## DATA SHOWN
┏━━

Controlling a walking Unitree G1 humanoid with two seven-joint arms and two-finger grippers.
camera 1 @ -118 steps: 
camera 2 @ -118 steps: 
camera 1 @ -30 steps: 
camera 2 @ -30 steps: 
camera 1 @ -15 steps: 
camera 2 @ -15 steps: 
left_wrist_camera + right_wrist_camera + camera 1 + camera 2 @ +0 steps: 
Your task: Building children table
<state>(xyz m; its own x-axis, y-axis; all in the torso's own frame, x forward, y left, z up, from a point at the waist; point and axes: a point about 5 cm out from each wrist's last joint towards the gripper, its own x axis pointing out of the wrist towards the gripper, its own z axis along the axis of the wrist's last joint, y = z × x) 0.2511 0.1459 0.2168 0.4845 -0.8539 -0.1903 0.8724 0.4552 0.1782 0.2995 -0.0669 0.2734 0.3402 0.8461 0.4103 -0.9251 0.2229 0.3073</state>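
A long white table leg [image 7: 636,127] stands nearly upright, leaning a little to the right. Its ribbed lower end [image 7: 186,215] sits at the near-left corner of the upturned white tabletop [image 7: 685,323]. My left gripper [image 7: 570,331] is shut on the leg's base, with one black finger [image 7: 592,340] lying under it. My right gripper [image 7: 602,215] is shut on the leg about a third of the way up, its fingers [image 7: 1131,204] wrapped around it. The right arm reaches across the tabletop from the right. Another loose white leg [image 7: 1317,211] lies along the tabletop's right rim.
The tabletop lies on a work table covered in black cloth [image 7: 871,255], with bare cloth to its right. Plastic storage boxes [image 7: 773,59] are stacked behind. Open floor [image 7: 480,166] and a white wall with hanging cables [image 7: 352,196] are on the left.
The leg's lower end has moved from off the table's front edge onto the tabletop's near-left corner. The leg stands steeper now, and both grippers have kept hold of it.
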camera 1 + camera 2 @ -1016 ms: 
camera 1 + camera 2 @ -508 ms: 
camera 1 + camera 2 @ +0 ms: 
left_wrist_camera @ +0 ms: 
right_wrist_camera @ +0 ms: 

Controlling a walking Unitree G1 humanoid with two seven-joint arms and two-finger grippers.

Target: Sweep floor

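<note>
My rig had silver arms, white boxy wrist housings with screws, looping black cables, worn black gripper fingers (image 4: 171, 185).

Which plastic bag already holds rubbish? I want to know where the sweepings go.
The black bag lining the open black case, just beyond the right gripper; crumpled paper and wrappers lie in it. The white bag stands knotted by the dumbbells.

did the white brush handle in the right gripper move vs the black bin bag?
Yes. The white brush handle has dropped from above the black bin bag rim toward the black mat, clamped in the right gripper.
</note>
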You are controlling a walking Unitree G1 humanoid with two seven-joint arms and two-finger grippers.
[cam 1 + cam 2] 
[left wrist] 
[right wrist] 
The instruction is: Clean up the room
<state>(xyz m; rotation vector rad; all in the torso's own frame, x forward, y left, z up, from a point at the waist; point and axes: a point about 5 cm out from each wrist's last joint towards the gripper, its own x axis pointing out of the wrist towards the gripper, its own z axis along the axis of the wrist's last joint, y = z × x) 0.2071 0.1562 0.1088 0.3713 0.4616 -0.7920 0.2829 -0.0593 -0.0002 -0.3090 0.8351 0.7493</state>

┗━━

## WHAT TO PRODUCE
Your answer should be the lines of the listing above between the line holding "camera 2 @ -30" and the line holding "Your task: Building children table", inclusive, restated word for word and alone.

## ANSWER FOR THIS EXERCISE
camera 2 @ -30 steps: 
camera 1 @ -15 steps: 
camera 2 @ -15 steps: 
left_wrist_camera + right_wrist_camera + camera 1 + camera 2 @ +0 steps: 
Your task: Building children table

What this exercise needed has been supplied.